While the tone of the novella is serious, it is vastly more light hearted than Hughes' suspense work. It is written as if she were taking a vacation from her "literary" fiction by grinding out a Hammett pastiche. It is just a minor footnote in mystery history, but it is fun, especially in its first half, where its plotting is richest. "The Spotted Pup" (1945) is one of three novellas Hughes wrote during 1945 - 1946 for Mystery Book, an atypical digest size magazine. Each issue's sole contents were two or three crime novellas. Their authors ranged from Golden Age novelists such as Margery Allingham, to private eye authors like Brett Halliday and Kurt Steel. A few pulp writers contributed, such as Cornell Woolrich, but most were writers of mystery books and for the slicks: for example, Anthony Boucher contributed what seems to be the only Sister Ursula novella, "Vacancy with Corpse" (1946).

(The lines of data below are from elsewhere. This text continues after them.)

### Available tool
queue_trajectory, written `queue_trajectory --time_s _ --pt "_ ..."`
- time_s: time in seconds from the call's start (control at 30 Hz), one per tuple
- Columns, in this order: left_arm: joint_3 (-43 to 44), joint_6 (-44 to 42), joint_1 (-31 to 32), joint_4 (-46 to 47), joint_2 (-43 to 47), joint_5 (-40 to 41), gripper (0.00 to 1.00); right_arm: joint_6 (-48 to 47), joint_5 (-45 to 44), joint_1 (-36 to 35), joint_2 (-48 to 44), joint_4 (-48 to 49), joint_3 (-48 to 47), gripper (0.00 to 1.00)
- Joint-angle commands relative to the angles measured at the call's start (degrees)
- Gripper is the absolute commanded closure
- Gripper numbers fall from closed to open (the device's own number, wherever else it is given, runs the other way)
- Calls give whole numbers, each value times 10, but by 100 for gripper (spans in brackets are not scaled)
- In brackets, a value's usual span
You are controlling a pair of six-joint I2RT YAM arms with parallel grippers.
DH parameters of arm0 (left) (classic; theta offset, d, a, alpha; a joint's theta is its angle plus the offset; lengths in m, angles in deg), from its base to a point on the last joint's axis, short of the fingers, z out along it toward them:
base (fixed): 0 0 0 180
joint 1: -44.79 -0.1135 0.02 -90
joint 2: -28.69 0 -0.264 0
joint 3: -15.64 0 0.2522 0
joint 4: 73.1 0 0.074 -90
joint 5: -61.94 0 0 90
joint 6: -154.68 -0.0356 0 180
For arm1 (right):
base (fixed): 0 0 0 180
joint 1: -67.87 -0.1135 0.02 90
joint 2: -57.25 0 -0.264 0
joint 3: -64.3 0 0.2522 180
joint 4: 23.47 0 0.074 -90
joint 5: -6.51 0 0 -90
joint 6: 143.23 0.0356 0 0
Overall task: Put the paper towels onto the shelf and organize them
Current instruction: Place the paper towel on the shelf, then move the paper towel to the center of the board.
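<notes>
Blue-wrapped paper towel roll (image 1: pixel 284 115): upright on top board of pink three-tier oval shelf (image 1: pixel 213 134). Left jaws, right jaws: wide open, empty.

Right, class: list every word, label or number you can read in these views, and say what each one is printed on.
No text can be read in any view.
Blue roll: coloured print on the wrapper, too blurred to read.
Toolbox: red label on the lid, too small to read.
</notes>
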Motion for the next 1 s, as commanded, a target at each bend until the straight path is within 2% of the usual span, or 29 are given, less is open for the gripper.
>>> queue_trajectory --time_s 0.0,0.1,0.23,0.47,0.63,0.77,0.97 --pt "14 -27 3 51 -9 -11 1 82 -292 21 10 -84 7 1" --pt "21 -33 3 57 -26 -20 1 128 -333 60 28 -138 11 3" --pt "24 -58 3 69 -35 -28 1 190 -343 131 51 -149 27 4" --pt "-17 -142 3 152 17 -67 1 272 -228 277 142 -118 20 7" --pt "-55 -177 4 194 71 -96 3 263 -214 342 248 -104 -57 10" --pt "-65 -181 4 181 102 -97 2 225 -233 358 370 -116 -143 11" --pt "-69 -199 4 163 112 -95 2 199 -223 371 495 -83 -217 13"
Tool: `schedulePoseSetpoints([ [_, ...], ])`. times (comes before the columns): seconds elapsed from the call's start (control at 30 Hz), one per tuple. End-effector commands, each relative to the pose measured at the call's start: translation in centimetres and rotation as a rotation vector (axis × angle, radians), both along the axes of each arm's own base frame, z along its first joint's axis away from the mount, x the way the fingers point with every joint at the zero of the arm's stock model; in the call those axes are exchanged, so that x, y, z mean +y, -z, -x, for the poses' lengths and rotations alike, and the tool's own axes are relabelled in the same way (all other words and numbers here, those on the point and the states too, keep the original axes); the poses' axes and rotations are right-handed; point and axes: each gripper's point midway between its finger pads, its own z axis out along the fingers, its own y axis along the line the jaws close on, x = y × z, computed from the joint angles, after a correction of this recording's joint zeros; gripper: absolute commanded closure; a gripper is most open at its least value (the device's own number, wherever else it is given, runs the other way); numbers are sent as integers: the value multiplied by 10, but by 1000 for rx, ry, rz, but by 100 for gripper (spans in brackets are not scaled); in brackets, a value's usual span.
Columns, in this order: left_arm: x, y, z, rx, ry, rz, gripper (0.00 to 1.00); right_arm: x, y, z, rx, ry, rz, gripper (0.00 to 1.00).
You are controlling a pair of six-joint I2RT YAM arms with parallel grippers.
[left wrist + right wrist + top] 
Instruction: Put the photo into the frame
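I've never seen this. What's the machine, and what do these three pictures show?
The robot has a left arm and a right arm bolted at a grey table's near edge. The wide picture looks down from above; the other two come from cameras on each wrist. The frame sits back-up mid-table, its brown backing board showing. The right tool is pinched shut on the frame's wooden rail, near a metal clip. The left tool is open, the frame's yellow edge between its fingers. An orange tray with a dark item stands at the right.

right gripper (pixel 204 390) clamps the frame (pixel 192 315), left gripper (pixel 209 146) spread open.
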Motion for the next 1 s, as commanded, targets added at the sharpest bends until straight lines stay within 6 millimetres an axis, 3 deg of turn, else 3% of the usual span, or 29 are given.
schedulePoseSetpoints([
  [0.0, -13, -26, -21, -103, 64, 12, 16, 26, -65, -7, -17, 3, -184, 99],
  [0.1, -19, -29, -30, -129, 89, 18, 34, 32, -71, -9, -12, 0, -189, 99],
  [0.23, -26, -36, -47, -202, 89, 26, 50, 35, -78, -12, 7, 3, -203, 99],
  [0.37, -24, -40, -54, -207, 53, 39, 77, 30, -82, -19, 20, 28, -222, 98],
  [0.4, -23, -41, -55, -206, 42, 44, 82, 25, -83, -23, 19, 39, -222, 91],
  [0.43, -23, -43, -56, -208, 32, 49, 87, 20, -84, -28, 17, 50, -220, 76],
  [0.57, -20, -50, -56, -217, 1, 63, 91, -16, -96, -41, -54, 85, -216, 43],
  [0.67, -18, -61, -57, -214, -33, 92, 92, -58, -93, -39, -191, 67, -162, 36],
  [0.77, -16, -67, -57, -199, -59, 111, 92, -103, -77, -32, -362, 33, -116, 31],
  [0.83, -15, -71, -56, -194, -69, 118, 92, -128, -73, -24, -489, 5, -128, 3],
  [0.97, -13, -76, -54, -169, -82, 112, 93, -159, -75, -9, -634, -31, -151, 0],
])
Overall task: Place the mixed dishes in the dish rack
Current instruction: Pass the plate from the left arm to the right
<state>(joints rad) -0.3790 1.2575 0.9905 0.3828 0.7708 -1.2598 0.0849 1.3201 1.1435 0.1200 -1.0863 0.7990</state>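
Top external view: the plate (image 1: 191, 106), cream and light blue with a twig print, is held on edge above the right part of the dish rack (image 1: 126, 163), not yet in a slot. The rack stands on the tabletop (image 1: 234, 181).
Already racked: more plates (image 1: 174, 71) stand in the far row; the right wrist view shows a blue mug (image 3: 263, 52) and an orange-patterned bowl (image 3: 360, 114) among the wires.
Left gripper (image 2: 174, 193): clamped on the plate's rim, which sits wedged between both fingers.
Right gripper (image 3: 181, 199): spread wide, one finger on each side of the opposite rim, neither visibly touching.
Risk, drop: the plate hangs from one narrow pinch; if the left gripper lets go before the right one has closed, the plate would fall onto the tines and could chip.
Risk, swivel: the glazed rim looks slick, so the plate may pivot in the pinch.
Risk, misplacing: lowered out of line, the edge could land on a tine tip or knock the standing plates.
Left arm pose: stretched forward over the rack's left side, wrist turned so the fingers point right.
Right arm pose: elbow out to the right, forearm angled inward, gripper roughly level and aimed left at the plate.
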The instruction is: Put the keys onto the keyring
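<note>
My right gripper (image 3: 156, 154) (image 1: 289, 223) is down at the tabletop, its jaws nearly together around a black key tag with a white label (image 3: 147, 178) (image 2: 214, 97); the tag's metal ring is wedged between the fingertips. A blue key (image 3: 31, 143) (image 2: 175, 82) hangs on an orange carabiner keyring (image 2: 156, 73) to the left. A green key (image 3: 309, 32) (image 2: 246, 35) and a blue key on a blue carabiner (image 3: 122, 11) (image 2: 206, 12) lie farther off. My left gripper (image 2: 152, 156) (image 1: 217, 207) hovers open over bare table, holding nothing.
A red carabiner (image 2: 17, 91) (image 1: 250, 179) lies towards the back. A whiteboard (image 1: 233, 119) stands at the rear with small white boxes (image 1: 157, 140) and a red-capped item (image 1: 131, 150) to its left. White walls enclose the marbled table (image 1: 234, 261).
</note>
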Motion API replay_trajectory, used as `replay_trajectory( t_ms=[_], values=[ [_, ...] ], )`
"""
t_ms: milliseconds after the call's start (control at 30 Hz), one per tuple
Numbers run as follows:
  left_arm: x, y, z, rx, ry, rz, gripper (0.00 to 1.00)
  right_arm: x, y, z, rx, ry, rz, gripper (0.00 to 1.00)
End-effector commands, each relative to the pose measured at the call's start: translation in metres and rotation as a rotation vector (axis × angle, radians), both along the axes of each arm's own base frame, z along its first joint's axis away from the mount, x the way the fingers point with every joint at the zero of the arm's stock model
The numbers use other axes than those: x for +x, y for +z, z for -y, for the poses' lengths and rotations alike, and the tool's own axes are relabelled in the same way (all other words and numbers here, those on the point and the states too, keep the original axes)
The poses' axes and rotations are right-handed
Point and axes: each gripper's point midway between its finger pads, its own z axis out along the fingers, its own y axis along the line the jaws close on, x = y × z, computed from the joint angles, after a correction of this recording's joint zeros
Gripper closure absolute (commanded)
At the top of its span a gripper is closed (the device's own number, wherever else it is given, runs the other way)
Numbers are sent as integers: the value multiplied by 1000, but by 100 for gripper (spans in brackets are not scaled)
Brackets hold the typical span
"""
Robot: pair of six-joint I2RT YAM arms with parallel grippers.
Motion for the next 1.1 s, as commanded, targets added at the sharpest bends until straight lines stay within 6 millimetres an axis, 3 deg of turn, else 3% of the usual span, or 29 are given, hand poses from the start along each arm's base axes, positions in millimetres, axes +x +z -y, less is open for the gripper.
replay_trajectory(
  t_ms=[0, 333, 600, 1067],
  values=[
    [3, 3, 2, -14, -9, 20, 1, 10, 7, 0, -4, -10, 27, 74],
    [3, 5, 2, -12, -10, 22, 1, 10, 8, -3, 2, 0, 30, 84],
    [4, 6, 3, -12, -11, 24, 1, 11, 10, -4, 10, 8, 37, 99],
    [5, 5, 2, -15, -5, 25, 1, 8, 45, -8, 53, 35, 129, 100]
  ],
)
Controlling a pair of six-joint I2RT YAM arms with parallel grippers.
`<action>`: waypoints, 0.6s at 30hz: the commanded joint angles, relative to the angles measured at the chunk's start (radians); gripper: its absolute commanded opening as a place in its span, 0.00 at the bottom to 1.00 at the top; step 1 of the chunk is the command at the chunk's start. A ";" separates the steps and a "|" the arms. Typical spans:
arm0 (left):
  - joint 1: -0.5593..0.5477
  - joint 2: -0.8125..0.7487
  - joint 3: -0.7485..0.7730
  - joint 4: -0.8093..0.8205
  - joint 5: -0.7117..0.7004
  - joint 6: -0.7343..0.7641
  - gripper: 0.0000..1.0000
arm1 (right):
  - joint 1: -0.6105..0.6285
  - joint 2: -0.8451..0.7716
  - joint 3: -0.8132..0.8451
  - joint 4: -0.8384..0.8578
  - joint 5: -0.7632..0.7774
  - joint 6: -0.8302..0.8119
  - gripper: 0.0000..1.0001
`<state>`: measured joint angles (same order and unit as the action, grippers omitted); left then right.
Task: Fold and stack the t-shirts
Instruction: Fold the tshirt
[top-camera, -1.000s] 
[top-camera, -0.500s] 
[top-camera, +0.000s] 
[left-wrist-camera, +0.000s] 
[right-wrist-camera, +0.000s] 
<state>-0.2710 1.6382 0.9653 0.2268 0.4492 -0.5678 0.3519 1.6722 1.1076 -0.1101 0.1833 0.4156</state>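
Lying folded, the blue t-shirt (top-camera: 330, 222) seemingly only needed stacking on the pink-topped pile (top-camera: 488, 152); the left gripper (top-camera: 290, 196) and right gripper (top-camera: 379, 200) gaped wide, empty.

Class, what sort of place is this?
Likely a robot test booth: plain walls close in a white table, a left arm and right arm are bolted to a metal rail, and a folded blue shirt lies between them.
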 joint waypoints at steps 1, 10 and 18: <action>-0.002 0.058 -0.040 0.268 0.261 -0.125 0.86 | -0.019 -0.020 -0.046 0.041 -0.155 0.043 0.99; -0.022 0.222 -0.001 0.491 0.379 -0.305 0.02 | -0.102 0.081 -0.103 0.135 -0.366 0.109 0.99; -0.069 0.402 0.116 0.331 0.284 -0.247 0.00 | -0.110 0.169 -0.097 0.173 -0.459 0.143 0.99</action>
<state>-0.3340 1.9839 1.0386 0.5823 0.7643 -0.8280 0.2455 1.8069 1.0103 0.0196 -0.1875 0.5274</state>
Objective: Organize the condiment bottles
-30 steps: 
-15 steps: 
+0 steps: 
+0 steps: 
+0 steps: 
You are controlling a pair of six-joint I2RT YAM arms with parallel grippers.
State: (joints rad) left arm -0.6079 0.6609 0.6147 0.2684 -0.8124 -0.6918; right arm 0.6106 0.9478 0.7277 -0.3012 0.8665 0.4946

Hughes did publish a few detective stories in the pulps, and later her 1978 authorized biography of Erle Stanley Gardner; these associate her to a degree with the pulp tradition.

 

Bibliography

 

The So Blue Marble (1940)

The Cross-Eyed Bear (1940)

The Bamboo Blonde (1941)

The Fallen Sparrow (1942)

The Blackbirder (1943)

The Delicate Ape (1944)

Johnnie (1944)

Dread Journey (1945)

Ride the Pink Horse (1946)

The Scarlet Imperial aka Kiss For A Killer (1946)

In A Lonely Place (1947)

The Candy Kid (1950)

The Davidian Report (1952) aka The Body on the Bench

The Expendable Man (1963)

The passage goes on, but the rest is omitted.